(Collected data entries)
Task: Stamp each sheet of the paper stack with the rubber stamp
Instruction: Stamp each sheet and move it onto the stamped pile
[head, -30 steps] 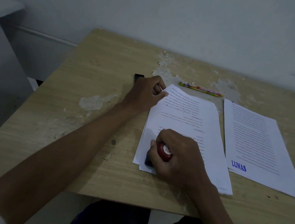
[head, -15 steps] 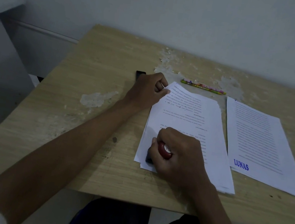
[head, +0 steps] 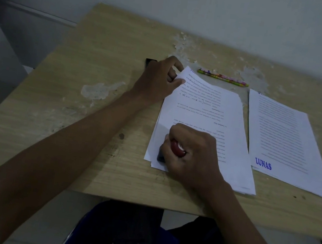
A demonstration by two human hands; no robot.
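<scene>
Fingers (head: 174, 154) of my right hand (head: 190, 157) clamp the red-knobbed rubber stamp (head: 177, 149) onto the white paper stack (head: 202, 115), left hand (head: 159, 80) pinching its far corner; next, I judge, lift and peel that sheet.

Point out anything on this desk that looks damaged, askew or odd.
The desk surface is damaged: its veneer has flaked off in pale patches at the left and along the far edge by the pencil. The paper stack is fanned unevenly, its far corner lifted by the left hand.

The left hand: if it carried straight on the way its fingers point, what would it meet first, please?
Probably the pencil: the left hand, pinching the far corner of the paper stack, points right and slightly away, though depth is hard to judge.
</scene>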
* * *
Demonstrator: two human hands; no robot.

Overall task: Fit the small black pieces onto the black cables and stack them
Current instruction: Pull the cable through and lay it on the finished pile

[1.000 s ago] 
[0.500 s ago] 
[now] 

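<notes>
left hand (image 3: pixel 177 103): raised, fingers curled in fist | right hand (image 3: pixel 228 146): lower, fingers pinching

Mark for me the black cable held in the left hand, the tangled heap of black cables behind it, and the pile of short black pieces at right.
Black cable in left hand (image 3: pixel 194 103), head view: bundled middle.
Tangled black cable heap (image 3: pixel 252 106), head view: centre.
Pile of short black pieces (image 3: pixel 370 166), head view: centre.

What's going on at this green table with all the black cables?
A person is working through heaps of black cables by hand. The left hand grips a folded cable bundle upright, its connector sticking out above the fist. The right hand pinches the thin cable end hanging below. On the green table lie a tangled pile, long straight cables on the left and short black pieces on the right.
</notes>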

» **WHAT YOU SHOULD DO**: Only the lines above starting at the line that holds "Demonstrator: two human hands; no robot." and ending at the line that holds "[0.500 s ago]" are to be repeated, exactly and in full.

» **RESULT OF THE TASK**:
Demonstrator: two human hands; no robot.

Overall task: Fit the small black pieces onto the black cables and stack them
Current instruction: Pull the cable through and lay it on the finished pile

[1.000 s ago] 
[0.500 s ago] 

The full answer has now been given.